Every USG Senate Position Filled for First Time in 9 Years

A combination of online and in-person campaigning intensified the competitive USG elections this year



This year, the most number of students ran for a USG position, filling every role. Candidates reflect on how social media proved to be a vital tool in communicating with fellow students.


United Student Government (USG) elections for the 2021-22 academic year broke the record for number of student candidates running. It was the first time in nine years that every elected position was filled, including all six open senator positions. After three cancelations due to technical difficulties, the final results of the election were posted on Oct. 2.

Megha Thyagarajan, Fordham College at Lincoln Center (FCLC) ’25, and Kennedi Hutchins, FCLC ’25, were elected as the first-year FCLC senators; Vivian Iburg, Gabelli School of Business at Lincoln Center (GSBLC) ’25, was elected as the first-year GSBLC senator; Rachita Mehta, FCLC ’24, was elected as the sophomore FCLC senator; Mia Matziaris, FCLC ’23, was elected as the junior FCLC senator; Benjamin Grambs, GSBLC ’23, was elected as the junior GSBLC senator; and Sonal Rai, GSBLC ’22, was elected as the senior GSBLC senator. 

Candidates mostly relied on social media as a campaigning tactic to encourage more students to vote for them.

“I thought social media would be the best way to spread information about my campaign.

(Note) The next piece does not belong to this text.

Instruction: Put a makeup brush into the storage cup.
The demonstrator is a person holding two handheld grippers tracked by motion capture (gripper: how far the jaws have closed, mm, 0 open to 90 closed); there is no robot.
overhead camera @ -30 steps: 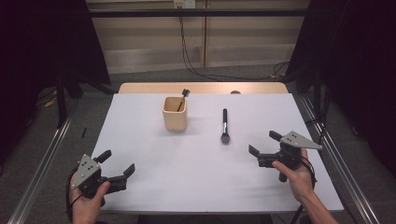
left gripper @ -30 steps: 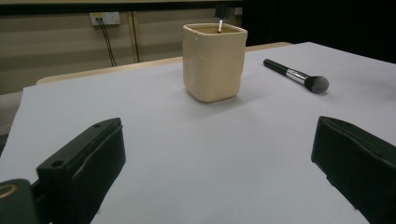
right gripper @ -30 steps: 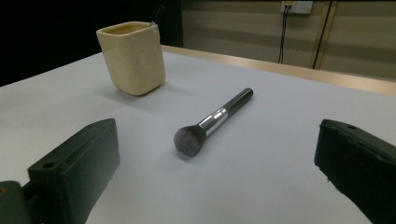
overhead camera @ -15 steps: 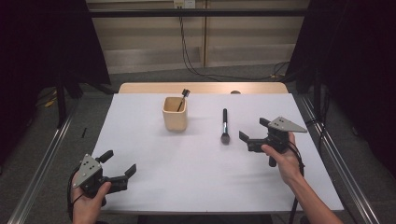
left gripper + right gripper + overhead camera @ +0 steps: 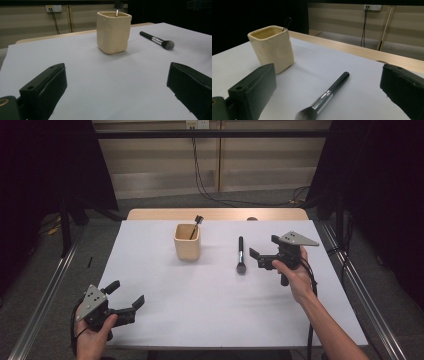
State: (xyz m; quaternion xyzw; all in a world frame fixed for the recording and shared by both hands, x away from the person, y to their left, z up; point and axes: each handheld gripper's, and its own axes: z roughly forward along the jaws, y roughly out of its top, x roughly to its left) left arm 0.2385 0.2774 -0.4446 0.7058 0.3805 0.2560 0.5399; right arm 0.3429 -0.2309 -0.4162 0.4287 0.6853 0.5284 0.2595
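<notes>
A cream square cup (image 5: 187, 242) (image 5: 113, 32) (image 5: 272, 47) stands upright on the white table with a thin dark-tipped brush (image 5: 195, 226) leaning in it. A black makeup brush (image 5: 240, 254) (image 5: 156, 40) (image 5: 324, 98) lies flat to the cup's right, bristles toward the person. My right gripper (image 5: 264, 251) hovers open just right of that brush, jaws facing it, nothing between them. Near the table's front left corner my left gripper (image 5: 125, 295) is open and empty, pointing toward the cup.
The white table top (image 5: 210, 305) ends in a wooden strip (image 5: 220, 214) at the far edge. Metal rails (image 5: 45, 290) run along both sides. Cables (image 5: 200, 175) hang by the back wall. Dark curtains flank the scene.
The right gripper has travelled forward and leftward from the right front area to just beside the black makeup brush. The left gripper has stayed in place.
</notes>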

I took to Instagram and Snapchat stories to circulate things quickly,” Matziaris said. “The Q&A feature on Instagram was very helpful; I would have people ask me questions about whatever they wanted to know, so that was a very direct way to communicate.” 

Hutchins took a similar approach to campaigning

“Social media was my main source of campaigning; I was able to share more about myself and infographics on my page to spread information regarding my candidacy,” Hutchins said. She also said that she learned about the first-year senator position through Instagram.

Mehta echoed the use of social media to directly reach out to her classmates. She direct-messaged “hundreds of people” on Instagram to introduce herself and posted flyers on her Instagram story as well. 

“Not only did I get the word out about my campaign, but I got to meet such amazing people.” Rachita Mehta, FCLC ’24

“While that proved to be helpful, I also went door to door from floors 10 to 20 (of McMahon) and introduced myself while sharing my platform,” she said. “It was such a good experience; not only did I get the word out about my campaign, but I got to meet such amazing people.” 

Thyagarajan preferred talking to students through social media.

“My goal upon coming here was to try and meet everyone, regardless of student government,” Thyagarajan said. “This helped me in the long run because I was able to reach out to connections I made previous to running.”

Although the elections were a success, members of USG expressed that they wish students would continue participating throughout the year and not just during elections. 

Grambs said he strongly believes that more participation is the only way to create lasting change at Fordham Lincoln Center.

“Similar to how students have a civil obligation to participate in actual elections, I’d certainly apply the same principle here. Students should want to see change here,” Grambs said. “What affects you the most is what happens in this school, and the only way students will get a direct say in that is by either voting in elections and participating in student government.” 

“It is so easy to stay out of the loop, and it is so important to exercise your right to share your thoughts and opinions if you come to us.” Mia Matziaris, FCLC ’23

Matziaris feels strongly about recruiting more students to be involved in USG as well. 

“I think it is really easy for students to go to campus, attend classes and leave,” she said. “As for someone that commutes now, I find myself wanting to be on campus more and hang out. If you are a little more apathetic towards that, and you want to be more involved, USG is a great way to immerse yourself in a more typical college experience.”

Newly elected USG senators are motivated to implement their campaign promises. First-year senators Hutchins and Thyagarajan hope to foster a stronger sense of community on campus by working in USG.

Grambs said it is easy to get involved, and students should “just show up” to club meetings and “all of your advice and concerns will be taken to heart.”

Matziaris reaffirmed Grambs’ sentiment: “I think it is so important to know what is going on. It is so easy to stay out of the loop, and it is so important to exercise your right to share your thoughts and opinions if you come to us.”